A recent New York Times article explains what happens when a country’s energy-poor population exhausts its last remaining fuelwood resources.
The country is Haiti and the picture painted is not pretty.
With much of its forest cover gone, the poorest (and oldest) developing country in the Western Hemisphere’s stands now on the brink of environmental catastrophe.
The story, reported by Nathaniel Gronewold of Greenwire, the web-based environmental policy and news service, describes a panorama that may resonate with a number of Sub-Saharan countries that are themselves today on the brink of environmental disasters. The problem in Haiti — and Uganda, Malawi, and Tanzania, to name a few — is driven by energy poverty.
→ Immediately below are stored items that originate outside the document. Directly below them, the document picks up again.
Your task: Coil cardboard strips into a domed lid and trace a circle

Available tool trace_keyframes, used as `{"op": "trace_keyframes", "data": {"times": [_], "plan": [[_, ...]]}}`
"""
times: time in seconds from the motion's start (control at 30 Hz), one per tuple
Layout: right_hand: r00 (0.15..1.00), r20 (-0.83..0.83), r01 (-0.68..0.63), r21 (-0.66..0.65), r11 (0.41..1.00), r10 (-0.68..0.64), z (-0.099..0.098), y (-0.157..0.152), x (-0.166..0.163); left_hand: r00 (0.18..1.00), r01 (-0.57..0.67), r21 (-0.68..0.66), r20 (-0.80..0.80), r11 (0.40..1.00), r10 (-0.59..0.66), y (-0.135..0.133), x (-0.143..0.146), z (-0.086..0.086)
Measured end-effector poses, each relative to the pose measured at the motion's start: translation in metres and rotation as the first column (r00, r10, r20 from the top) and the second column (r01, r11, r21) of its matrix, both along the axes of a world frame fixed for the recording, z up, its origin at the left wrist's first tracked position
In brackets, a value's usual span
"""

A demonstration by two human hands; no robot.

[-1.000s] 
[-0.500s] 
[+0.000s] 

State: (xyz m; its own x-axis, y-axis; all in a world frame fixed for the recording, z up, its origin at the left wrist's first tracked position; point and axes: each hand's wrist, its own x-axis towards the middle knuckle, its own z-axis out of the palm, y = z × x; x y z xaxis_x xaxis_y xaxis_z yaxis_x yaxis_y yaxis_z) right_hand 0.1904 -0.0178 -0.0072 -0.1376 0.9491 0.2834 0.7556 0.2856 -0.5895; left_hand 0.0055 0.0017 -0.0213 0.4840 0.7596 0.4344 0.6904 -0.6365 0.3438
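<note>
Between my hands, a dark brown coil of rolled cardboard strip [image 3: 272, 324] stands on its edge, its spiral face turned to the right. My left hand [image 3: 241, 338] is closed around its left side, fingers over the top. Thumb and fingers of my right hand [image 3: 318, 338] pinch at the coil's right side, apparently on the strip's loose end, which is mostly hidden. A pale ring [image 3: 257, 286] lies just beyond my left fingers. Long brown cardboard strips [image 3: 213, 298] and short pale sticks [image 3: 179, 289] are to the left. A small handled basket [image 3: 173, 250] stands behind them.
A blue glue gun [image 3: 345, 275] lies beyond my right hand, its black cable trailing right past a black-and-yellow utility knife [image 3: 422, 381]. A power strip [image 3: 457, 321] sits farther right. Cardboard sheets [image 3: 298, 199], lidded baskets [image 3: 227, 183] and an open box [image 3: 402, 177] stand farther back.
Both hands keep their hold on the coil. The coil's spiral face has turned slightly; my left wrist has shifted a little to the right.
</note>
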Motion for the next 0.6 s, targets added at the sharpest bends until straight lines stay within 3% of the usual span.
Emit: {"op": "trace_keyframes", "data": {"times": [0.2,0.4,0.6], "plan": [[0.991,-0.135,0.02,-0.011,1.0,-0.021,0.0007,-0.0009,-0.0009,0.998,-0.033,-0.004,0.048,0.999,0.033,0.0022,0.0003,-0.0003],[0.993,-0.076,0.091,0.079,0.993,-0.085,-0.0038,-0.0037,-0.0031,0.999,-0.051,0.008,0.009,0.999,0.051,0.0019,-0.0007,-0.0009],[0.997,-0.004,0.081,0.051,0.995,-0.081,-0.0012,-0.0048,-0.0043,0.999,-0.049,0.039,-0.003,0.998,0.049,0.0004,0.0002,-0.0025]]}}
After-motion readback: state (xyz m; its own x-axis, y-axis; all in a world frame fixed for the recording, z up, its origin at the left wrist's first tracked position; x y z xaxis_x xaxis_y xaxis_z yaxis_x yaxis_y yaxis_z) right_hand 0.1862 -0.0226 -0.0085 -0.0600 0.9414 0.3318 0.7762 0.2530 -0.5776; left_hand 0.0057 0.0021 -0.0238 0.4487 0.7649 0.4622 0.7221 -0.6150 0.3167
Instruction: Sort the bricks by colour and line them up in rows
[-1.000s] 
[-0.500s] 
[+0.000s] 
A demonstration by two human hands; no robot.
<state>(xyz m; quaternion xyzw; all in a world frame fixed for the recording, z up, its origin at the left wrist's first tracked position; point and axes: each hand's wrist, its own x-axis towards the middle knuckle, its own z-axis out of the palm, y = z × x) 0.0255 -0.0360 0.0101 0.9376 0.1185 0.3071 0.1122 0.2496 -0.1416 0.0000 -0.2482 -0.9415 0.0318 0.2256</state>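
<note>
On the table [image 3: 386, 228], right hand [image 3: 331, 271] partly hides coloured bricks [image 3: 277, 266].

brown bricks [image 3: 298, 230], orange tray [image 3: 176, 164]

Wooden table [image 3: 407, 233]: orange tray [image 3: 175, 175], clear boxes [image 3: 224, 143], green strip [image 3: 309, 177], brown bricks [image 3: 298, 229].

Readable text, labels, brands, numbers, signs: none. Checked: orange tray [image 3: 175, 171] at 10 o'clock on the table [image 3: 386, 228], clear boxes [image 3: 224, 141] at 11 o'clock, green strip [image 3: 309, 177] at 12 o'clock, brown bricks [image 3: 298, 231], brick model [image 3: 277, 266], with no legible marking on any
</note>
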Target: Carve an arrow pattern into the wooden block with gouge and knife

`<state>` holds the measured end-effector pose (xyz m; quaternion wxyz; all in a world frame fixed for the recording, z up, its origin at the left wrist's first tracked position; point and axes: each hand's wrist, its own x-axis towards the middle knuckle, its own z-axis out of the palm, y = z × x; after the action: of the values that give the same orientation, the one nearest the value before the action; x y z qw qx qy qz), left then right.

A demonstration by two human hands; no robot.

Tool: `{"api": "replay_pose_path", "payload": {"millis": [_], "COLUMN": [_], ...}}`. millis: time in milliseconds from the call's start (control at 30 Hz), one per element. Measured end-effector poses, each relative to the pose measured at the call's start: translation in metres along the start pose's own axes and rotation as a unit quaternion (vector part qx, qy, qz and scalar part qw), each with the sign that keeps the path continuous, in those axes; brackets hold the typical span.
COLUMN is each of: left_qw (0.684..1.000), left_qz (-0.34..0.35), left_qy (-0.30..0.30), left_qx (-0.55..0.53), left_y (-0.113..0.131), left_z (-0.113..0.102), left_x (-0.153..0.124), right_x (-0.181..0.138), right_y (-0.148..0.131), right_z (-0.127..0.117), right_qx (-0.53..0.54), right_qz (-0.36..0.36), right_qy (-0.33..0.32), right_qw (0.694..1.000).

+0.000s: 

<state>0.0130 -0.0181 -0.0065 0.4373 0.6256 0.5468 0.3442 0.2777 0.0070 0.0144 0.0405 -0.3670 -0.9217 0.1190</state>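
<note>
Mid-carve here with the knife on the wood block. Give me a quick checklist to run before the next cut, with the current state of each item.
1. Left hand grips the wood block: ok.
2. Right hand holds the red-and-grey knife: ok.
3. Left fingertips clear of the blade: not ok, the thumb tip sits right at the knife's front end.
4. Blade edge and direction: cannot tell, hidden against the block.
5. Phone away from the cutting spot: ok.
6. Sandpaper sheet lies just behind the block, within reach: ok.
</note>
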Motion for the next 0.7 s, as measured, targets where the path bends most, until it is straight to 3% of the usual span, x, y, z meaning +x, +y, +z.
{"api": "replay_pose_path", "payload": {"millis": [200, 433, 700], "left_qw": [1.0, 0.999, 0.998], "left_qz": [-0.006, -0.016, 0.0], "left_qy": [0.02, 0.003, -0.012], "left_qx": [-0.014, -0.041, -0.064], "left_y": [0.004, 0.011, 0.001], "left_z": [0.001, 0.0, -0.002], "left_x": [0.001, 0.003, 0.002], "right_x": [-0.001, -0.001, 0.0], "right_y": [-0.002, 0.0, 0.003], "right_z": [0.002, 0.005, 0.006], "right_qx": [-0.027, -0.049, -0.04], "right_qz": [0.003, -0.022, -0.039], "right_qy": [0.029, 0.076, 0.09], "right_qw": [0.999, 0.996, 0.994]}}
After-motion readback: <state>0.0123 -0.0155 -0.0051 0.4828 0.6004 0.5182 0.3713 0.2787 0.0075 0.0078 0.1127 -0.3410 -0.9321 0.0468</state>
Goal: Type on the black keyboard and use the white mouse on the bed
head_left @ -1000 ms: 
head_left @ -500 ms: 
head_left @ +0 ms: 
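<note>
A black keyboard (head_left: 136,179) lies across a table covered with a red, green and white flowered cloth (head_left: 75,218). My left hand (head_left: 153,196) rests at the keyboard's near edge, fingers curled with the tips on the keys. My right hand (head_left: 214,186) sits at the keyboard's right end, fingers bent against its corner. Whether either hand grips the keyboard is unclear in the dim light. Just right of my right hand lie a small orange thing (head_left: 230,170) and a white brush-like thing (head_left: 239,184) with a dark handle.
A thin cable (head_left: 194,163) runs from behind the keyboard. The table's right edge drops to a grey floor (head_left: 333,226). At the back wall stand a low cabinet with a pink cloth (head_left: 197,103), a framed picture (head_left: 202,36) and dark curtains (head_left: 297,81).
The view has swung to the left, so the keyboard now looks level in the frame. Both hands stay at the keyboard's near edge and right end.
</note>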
“The country’s 10 million residents meet 60 percent of their commercial and residential energy needs with charcoal. It is used in most household cooking but also runs bakeries, laundries, sugar refineries and rum distilleries.
Charcoal production is a major factor in the deforestation that experts say has felled 98 percent of Haiti’s tree cover, with the remaining 2 percent disappearing fast. While mature trees provide the best material for charcoal production, the scarcity of wood has forced people to take smaller and smaller trees and shrubs. Today people are even pulling roots to make charcoal.
Haitians are aware of the damage being done to their landscape, but they say the deforestation for charcoal persists because there are few employment opportunities. About 80 percent of the population survives on less than $2 per day in income; the country ranks 149 out of 182 nations on the Human Development Index, a comparative measure of the quality of life.
But that drive to extract more and more from diminishing resources is only adding to the Haitians’ problems.”
Despite the gloom and doom, there is hope for Haiti, the story tells us, namely in the creation of small-scale, home-grown solutions designed to address energy poverty issues. The government and CHIBAS, a local environmental non-profit have high hopes for the bioenergy they hope to produce from a neo-tropical version of India’s jatropha plant. UNEP is also planning a massive, 20-year reforestation program. But, as the project manager says, “…with any reforestation campaign, you have to find first a solution for energy”.
The article glancingly mentions a briquettes program made from recycled urban waste paper. There is sadly nothing about energy efficient stoves or Amy Smith’s bagasse-based briquettes project. These constitute major omissions considering the array of substitute fuel and fuel-efficient projects that we know are underway on the ground.